Your assignment:
Every line below is to be copied exactly, with the pictures left out.

Start of The data

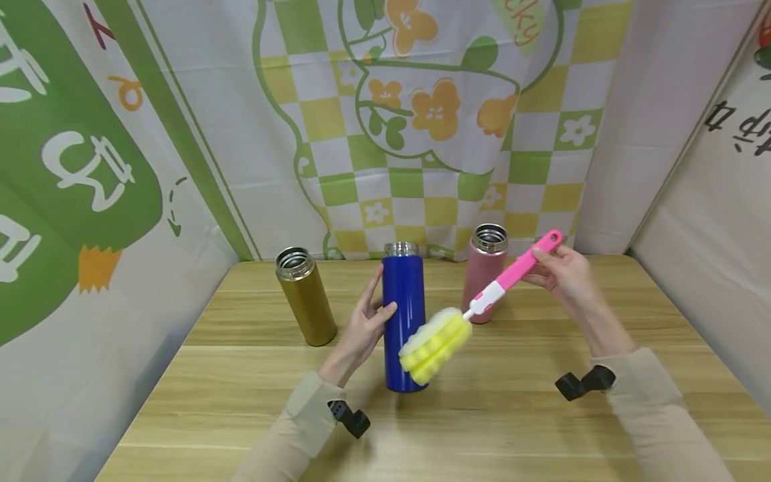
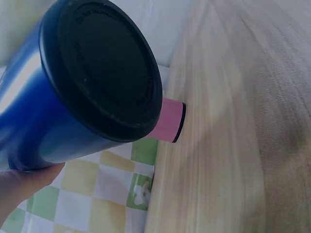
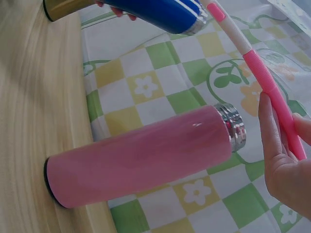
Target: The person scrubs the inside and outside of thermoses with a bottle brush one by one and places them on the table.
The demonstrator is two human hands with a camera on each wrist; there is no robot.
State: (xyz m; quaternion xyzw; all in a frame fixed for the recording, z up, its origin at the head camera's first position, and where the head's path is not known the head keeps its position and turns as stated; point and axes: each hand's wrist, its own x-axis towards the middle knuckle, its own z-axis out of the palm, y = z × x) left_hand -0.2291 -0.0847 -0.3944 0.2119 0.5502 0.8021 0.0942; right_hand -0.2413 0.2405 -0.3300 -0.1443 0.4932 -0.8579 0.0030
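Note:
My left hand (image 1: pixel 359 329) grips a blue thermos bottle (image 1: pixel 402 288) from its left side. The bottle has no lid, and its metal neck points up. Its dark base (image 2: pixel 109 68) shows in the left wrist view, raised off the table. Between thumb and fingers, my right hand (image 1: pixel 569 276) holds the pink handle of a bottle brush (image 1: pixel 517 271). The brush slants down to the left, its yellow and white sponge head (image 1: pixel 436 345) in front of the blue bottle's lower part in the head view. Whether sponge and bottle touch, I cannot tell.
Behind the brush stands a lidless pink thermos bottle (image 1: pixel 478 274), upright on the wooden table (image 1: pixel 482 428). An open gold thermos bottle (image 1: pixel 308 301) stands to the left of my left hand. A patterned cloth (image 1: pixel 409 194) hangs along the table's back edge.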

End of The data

Output for this exercise:
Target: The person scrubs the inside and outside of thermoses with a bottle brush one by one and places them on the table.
The demonstrator is two human hands with a camera on each wrist; there is no robot.
State: (xyz m; quaternion xyzw; all in a frame fixed for the recording, z up, its origin at the head camera's first position, and where the head's path is not known the head keeps its position and turns as stated; point and axes: each hand's wrist, its own x-axis towards the middle knuckle, its own z-axis out of the palm, y = z × x) left_hand -0.2291 -0.0847 -0.3944 0.2119 0.5502 0.8021 0.0942; right_hand -0.2413 0.2405 -0.3300 -0.1443 0.4932 -0.8579 0.0030
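Note:
My left hand (image 1: pixel 359 329) grips a blue thermos bottle (image 1: pixel 402 288) from its left side. The bottle has no lid, and its metal neck points up. Its dark base (image 2: pixel 109 68) shows in the left wrist view, raised off the table. Between thumb and fingers, my right hand (image 1: pixel 569 276) holds the pink handle of a bottle brush (image 1: pixel 517 271). The brush slants down to the left, its yellow and white sponge head (image 1: pixel 436 345) in front of the blue bottle's lower part in the head view. Whether sponge and bottle touch, I cannot tell.
Behind the brush stands a lidless pink thermos bottle (image 1: pixel 478 274), upright on the wooden table (image 1: pixel 482 428). An open gold thermos bottle (image 1: pixel 308 301) stands to the left of my left hand. A patterned cloth (image 1: pixel 409 194) hangs along the table's back edge.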

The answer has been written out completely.